* _Task to carry out_: For the entries below, how many lines include the word "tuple"? Give the figure and nothing more.

Records from a data source

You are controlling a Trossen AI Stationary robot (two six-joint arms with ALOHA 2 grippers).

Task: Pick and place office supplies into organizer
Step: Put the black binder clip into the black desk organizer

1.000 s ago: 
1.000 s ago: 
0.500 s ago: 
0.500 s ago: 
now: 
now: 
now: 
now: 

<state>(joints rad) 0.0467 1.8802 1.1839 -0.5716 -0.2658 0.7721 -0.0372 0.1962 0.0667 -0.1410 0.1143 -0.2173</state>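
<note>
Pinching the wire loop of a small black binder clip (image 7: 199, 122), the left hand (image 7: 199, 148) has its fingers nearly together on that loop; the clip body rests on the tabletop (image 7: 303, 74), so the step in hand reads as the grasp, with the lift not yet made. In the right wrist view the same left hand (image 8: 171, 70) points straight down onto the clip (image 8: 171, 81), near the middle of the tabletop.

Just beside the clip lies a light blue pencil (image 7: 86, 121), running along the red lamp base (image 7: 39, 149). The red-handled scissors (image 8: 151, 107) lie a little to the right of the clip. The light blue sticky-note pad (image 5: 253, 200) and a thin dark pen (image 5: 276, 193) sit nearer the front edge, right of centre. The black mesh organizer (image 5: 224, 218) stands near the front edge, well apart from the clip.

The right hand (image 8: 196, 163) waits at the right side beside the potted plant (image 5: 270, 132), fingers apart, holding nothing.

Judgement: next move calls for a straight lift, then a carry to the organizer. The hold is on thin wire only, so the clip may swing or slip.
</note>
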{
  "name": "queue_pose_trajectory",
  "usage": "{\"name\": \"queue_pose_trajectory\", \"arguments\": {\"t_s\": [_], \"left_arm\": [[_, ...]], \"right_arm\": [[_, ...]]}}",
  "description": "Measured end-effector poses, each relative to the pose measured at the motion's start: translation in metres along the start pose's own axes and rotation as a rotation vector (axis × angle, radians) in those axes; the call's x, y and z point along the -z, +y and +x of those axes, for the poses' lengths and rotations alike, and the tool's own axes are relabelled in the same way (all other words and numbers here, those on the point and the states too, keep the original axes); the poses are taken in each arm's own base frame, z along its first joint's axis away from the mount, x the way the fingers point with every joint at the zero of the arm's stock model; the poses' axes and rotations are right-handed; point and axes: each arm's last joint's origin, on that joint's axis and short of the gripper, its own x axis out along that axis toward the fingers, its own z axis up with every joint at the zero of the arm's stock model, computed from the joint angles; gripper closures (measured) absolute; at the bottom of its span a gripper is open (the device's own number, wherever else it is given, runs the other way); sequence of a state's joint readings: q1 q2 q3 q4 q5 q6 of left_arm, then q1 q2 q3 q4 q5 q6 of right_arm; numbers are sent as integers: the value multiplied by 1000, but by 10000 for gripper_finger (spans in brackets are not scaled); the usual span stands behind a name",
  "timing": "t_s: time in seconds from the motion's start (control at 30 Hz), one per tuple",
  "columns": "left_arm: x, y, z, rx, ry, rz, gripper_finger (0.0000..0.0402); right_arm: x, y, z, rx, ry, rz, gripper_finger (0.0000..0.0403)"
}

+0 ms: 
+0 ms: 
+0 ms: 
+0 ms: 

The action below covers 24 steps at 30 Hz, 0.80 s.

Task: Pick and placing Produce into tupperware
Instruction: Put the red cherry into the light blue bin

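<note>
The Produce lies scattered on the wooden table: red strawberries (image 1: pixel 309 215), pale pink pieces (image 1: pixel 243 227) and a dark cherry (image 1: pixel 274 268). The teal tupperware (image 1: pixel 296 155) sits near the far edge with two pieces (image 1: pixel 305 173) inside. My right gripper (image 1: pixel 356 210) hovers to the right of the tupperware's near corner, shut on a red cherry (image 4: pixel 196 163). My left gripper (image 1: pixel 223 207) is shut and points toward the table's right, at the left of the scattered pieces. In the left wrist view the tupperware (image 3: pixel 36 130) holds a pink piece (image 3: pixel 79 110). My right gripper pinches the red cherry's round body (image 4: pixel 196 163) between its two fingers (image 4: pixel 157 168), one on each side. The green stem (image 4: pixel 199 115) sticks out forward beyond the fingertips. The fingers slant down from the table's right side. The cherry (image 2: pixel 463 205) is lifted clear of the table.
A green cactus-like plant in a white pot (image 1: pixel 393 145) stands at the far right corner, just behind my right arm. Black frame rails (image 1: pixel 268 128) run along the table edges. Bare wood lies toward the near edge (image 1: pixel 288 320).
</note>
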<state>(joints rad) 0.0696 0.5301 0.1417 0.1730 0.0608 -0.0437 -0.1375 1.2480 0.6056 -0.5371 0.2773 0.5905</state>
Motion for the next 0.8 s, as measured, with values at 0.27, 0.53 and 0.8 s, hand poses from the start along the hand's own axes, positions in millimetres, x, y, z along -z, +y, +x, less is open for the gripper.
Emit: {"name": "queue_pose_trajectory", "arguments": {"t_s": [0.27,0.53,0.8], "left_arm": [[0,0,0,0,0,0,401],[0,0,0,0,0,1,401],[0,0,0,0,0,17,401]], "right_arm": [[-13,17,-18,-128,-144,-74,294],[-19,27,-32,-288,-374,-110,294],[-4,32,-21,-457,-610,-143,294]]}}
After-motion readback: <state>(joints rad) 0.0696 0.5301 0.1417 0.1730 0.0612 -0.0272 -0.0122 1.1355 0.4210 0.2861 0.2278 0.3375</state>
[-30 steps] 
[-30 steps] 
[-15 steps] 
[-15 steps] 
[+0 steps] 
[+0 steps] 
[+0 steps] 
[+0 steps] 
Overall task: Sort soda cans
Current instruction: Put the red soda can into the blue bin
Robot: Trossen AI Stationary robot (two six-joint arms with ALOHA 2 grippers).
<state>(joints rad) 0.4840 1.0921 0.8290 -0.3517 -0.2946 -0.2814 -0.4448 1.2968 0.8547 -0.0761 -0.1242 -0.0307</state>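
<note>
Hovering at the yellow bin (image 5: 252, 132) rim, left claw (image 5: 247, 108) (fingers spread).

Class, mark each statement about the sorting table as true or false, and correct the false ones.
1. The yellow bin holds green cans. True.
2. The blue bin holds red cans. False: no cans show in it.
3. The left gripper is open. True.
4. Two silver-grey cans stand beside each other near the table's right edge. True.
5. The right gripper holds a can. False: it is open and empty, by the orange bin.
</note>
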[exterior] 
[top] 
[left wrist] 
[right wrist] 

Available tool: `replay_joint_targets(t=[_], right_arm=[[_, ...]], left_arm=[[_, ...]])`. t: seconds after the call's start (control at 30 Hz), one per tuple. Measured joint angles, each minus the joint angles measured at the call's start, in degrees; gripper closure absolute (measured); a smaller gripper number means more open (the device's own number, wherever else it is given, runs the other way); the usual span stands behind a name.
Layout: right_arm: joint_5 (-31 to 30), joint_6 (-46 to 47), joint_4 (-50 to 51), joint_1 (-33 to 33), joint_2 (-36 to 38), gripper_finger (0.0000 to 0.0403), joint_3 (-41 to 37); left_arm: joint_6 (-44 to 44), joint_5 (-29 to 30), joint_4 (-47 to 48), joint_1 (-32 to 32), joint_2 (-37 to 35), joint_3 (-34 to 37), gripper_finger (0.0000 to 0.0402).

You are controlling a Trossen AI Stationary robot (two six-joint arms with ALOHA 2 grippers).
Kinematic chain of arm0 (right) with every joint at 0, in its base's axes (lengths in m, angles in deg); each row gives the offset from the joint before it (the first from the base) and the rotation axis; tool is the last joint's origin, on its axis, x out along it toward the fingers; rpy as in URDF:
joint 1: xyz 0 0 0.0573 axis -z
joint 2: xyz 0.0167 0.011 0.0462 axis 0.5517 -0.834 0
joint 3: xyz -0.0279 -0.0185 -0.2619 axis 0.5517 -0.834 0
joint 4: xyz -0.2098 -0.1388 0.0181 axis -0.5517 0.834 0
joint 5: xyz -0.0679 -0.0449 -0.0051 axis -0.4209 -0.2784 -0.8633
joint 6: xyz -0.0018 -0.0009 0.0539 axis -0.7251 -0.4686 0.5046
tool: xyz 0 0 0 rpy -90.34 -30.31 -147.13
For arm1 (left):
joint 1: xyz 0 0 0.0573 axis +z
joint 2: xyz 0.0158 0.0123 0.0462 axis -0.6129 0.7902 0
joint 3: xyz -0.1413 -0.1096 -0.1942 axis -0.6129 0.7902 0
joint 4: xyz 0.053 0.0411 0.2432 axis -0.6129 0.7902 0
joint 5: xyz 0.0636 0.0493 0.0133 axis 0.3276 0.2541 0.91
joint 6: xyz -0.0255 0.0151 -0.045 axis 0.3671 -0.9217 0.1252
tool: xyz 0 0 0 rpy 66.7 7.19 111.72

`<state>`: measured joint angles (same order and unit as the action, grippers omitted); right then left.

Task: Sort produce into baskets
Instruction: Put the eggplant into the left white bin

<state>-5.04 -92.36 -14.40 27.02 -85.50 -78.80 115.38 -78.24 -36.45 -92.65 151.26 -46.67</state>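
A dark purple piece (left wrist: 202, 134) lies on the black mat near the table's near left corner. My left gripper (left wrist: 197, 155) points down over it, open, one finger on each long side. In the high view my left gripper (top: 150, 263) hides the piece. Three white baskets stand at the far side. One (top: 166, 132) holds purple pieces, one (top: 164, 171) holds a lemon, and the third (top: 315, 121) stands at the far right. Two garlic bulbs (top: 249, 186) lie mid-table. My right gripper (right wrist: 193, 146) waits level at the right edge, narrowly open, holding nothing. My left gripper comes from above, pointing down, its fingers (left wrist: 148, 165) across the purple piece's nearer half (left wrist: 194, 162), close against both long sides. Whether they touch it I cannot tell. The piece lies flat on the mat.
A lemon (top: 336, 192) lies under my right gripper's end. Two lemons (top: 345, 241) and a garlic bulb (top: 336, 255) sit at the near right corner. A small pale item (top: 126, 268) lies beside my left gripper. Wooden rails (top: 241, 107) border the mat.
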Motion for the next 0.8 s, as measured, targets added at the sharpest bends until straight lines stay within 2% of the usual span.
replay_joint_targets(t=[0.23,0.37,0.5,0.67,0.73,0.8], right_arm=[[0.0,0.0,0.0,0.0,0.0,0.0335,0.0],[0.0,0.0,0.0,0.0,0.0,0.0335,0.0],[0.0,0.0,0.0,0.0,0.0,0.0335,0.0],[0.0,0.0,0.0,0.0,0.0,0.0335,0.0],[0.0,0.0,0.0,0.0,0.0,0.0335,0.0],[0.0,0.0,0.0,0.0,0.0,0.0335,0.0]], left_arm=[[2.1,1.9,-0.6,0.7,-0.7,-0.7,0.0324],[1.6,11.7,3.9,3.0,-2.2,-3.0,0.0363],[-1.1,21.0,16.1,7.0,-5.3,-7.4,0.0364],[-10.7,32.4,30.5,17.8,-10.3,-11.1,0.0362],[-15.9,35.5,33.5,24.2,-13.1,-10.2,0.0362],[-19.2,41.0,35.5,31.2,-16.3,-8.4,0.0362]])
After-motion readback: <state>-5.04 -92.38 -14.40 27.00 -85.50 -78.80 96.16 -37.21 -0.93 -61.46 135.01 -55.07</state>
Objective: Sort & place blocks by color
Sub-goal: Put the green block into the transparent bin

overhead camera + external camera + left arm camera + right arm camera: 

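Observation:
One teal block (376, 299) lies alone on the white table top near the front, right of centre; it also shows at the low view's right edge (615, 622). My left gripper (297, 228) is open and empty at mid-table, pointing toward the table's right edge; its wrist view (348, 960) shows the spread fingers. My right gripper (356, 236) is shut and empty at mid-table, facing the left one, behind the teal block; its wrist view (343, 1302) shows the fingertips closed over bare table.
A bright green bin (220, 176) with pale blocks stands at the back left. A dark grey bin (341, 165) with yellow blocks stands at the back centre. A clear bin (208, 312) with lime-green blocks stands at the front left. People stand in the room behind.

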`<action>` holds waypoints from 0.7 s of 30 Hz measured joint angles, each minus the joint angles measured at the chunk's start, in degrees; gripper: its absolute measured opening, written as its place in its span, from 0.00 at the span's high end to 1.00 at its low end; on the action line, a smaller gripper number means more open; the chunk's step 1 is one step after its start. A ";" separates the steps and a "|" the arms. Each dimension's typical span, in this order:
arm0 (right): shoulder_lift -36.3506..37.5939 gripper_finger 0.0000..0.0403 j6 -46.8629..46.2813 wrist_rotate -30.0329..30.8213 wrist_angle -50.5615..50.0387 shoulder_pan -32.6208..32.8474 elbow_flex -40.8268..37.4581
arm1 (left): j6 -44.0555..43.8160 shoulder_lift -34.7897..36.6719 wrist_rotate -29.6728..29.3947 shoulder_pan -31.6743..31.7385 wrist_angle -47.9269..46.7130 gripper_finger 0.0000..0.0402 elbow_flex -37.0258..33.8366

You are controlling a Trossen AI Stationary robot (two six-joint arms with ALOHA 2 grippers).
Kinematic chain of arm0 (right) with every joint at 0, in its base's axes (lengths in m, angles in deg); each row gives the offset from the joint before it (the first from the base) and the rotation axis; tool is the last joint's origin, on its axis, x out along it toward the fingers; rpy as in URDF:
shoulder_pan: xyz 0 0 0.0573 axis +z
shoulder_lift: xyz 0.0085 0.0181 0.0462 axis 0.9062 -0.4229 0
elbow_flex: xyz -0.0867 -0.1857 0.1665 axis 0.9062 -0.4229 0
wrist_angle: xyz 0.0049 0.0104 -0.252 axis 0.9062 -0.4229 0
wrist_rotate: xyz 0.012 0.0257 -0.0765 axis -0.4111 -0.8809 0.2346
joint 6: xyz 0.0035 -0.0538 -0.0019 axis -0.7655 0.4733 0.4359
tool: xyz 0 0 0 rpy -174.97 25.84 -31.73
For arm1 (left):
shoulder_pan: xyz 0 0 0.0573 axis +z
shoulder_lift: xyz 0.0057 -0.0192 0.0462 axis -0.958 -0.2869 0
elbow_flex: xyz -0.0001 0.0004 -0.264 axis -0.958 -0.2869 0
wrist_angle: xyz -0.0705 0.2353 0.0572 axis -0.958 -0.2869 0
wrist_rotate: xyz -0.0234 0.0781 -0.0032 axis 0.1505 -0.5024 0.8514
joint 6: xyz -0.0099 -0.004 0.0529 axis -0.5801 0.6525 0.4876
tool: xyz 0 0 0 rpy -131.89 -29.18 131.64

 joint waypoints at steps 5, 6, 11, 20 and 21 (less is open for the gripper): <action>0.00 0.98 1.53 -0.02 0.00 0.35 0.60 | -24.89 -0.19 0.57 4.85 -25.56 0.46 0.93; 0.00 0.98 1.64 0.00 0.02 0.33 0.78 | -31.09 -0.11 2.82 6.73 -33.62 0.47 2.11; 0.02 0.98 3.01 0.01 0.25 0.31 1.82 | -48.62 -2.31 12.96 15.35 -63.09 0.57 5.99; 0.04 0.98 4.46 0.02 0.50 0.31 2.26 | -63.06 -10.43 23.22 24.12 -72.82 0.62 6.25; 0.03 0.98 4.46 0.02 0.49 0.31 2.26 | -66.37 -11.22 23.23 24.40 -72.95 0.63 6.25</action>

* _Exercise solution_: 2